"que comieron fuego en hoteles de pinturas o bebieron
trementina en Paradise Alley, muerte, o sometieron
sus torsos a un purgatorio noche tras noche".
Aullido
Allen Ginsberg
El remero no quiso cruzar el Atlántico conmigo. Dijo que tres seríamos multitud y prefería que nos encontráramos en el Village. Sabía que, de todos los barrios que tiene Nueva York, era el único en el que se avendría a que nos citáramos. El remero no cuenta muchas cosas,Never explain, never complain . Quizás porque está a vueltas de ciertos asuntos, sobre todo en cuestiones de amor, o tal vez porque durante meses le resulté patética, tirada en mi sofá, unida a él por el watshapp. El remero tuvo paciencia infinita conmigo durante todo ese tiempo que ya pasó.
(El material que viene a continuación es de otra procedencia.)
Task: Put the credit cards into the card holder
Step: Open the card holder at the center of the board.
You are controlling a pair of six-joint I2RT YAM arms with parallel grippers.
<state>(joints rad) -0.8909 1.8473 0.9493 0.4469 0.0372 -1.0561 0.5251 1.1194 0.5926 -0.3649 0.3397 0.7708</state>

Será por eso que me citó en el Village, sin día, ni hora. Quería cobrarse el trabajo dedicado a mi desvarío.
Supe esta madrugada que la cita era hoy, entre otras cosas porque llevaba varios días en silencio. Cogí la línea cinco y solo tardé un par de horas en aclararme, pero llegué.
En Washington Square, los viejos jugadores enseñaban a los jóvenes, como si estuvieran rodando Buscando a Bobby Fisher. Pero ni rastro del remero.
Como si de un mantra se tratara, me recité el nombre de todos aquellos que pisaron esas calles en busca de los sonidos del silencio, de la generación beat. Me canté My baby don't cares for me y creí ver a Nina Simone en un paso de peatones. Pero el remero no apareció.
Imploré a San Jimi Hendrix, me acordé de Bob Dylan, pregunté por Willem Defoe y me detuve en la posada Stone Well, de la calle Cristopher, a pesar de que estaba segura de que por allí no lo encontraría. Hacia el este, por la Avenida Broadway, caminé cinco horas hasta llegar a la Quinta, y después a la Cuarenta y dos West. Cogí el metro y regresé a Sterling Street.
Estaba segura de que el remero no me había tomado el pelo haciéndome buscarlo en balde.
Y entonces, comprendí... La próxima vez que venga a Nueva York, siempre, me quedaré en el Village.